• **Problem to work on**: What follows is a listing; give it again exactly, in its entirety.

• **Information shown**:
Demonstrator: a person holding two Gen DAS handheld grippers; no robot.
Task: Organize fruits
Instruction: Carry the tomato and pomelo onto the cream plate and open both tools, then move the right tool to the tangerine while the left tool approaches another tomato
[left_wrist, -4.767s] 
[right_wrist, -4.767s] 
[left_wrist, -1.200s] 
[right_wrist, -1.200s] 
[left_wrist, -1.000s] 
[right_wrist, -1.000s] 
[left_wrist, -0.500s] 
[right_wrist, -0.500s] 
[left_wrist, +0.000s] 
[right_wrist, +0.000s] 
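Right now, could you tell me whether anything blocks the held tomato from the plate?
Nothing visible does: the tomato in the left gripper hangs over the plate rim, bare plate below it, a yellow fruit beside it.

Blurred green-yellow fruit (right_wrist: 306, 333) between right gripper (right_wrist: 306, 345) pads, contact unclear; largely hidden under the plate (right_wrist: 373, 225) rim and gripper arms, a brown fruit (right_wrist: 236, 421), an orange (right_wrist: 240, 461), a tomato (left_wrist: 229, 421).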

• **Answer below**:
Demonstrator: a person holding two Gen DAS handheld grippers; no robot.
Task: Organize fruits
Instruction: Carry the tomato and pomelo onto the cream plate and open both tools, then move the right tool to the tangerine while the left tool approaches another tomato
[left_wrist, -4.767s] 
[right_wrist, -4.767s] 
[left_wrist, -1.200s] 
[right_wrist, -1.200s] 
[left_wrist, -1.000s] 
[right_wrist, -1.000s] 
[left_wrist, -0.500s] 
[right_wrist, -0.500s] 
[left_wrist, +0.000s] 
[right_wrist, +0.000s] 
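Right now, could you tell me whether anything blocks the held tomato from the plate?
Nothing visible does: the tomato in the left gripper hangs over the plate rim, bare plate below it, a yellow fruit beside it.

Blurred green-yellow fruit (right_wrist: 306, 333) between right gripper (right_wrist: 306, 345) pads, contact unclear; largely hidden under the plate (right_wrist: 373, 225) rim and gripper arms, a brown fruit (right_wrist: 236, 421), an orange (right_wrist: 240, 461), a tomato (left_wrist: 229, 421).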

The requested output has been fully supplied.